Climate 2020, 8, 4 18 of 25

Our results make a contribution to the field by providing an assessment of local warming trends for Saudi Arabia as a whole and for key cities in different regions. This provides valuable information for utility managers and city planners responsible for infrastructure decisions that can help local populations adapt to changing climatic conditions. It also provides policymakers involved in climate discussions with a clear indication of the direction and magnitude of past temperature changes in Saudi Arabia, and what the implications may be of trends continuing or intensifying. For example, one study has suggested that, if past trends continued, the MENA region could experience another 6 ◦C of warming in the summer months this century [20]. Such work highlights the need for adaptation strategies and increased awareness of how climate change affects Saudi Arabia.
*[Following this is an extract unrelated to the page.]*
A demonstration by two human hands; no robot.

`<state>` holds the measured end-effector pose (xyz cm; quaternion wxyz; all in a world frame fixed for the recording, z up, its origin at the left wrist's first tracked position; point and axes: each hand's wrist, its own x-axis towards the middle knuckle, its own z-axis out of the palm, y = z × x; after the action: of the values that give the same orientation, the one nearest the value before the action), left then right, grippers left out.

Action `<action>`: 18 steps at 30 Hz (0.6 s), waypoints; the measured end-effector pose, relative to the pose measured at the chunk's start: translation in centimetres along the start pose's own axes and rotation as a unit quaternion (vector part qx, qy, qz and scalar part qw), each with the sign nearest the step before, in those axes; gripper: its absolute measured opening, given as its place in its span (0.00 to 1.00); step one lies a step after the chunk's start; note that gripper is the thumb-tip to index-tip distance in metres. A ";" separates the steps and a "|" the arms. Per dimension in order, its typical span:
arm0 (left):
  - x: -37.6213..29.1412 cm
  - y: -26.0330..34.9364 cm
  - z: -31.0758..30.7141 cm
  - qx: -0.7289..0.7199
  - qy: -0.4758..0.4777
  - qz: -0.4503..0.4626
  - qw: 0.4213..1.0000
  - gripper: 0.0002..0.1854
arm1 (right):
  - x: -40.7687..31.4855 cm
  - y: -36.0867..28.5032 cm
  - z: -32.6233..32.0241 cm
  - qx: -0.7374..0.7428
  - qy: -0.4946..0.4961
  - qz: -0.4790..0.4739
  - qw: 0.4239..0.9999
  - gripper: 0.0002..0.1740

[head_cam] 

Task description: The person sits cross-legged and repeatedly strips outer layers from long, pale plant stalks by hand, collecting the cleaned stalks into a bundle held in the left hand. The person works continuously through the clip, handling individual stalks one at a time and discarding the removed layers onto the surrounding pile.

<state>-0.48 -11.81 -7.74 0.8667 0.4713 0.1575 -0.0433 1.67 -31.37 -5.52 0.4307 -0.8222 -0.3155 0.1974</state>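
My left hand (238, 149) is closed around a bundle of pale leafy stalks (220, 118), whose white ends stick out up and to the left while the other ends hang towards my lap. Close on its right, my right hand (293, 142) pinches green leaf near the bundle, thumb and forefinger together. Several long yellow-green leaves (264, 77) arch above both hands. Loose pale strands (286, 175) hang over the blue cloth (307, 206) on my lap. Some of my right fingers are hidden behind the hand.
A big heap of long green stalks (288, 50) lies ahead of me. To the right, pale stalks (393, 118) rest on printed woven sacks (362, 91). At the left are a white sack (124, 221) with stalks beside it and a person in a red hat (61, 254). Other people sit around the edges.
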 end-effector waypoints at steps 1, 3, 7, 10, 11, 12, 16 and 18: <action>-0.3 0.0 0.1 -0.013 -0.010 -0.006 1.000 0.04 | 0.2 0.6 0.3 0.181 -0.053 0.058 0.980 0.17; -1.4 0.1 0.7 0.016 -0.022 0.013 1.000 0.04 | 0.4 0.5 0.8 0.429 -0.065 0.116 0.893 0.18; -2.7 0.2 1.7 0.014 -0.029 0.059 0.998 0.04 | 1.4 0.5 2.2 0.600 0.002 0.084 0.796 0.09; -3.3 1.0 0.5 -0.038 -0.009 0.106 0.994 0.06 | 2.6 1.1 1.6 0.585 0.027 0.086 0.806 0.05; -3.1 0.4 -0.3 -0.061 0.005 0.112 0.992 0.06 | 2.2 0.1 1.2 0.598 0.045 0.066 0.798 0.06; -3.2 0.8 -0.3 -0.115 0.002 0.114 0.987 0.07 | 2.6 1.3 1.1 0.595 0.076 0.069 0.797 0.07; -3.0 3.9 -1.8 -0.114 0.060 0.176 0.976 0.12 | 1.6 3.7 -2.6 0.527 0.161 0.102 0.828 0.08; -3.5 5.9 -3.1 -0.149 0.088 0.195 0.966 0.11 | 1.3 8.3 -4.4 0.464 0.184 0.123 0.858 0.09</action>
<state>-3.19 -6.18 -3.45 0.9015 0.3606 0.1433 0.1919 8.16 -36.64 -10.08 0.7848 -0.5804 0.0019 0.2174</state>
5.2. Energy Economics and the Relationship between Temperature and Electricity Consumption This study provides a detailed assessment of the relationship between electricity generation and temperature in each of the four SEC generation regions of the Kingdom in each season of the year using hourly data. For the country as a whole, ordinary least squares (OLS) regression suggests for every 1 ◦C of warming, approximately 1.177 GW of power generation was brought on line in the seasonal transition from winter to summer. In 2015, average winter and summer loads were 28.27 GW and 49.75 GW, respectively. To check the OLS result, we can take the average winter temperature of 16 ◦C and the average summer temperature of 32 ◦C, with a differential of 19 ◦C, and compare it to the difference between average winter and summer generation. This implies around 1.13 GW is added for each additional 1 ◦C of temperature rise within the year. This is consistent with our OLS result. The result is also consistent with past work that suggested average winter electricity generation is roughly double average summer levels to handle the increased AC load [23–25]. In this context, the results of our study provide a more recent and detailed analysis. While it was beyond the scope of this study to conduct a more in-depth econometric analysis, future work could incorporate multiple years (subject to data availability) and include other variables such as humidity. Seasonal dummy variables could also be used to filter the analysis following similar approaches in studies on other countries [64–66]. Alternative functional forms such as log-linear could also be explored, given the evidence of non-linearity between temperature and electricity generation in some regions. An index approach involving cooling degree-days and humidity could also be taken as an alternative to using temperature as the main explanatory variable.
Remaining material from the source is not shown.